### COLLECTED MATERIAL

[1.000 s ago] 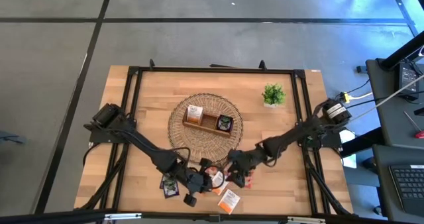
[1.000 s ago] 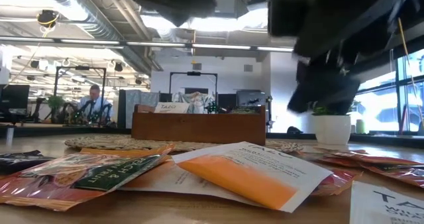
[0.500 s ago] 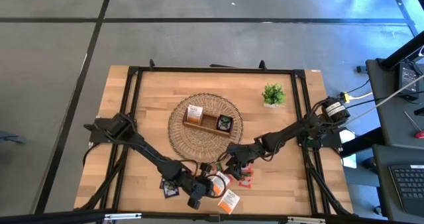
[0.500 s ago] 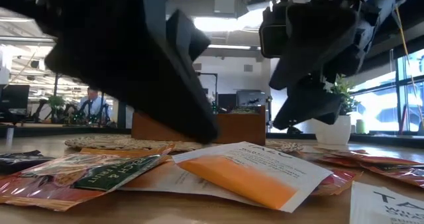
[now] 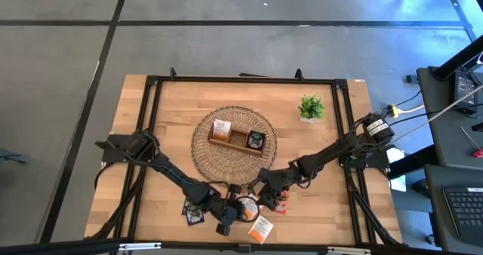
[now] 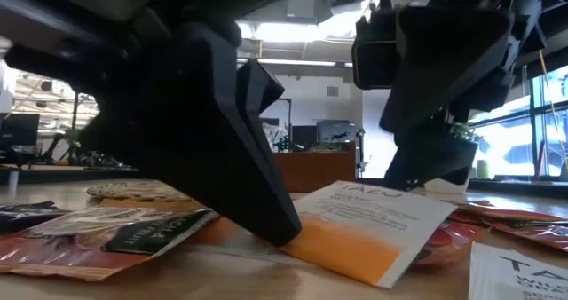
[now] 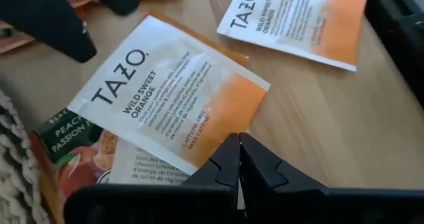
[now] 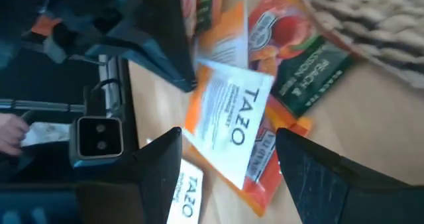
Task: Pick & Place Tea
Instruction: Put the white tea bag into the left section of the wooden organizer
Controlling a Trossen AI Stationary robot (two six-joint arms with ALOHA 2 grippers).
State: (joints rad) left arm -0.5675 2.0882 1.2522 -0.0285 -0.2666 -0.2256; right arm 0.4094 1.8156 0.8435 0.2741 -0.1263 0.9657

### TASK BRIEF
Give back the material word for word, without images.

### COMPLETED EXERCISE
[1.000 s ago] 
[1.000 s ago] 
[0.500 s ago] 
[0.500 s ago] 
[now] 
[now] 
[now] 
[now] 
Task: Pick & Place Tea
Instruction: Put the white tea bag into the left section of the wooden organizer
Controlling a Trossen AI Stationary robot (two six-joint arms with ALOHA 2 grippers).
State: (joints rad) left arm -0.5675 2.0882 1.2522 -0.0285 -0.2666 -0.2256; right arm 0.4094 1.8156 0.8435 0.2741 -0.1263 0.9657

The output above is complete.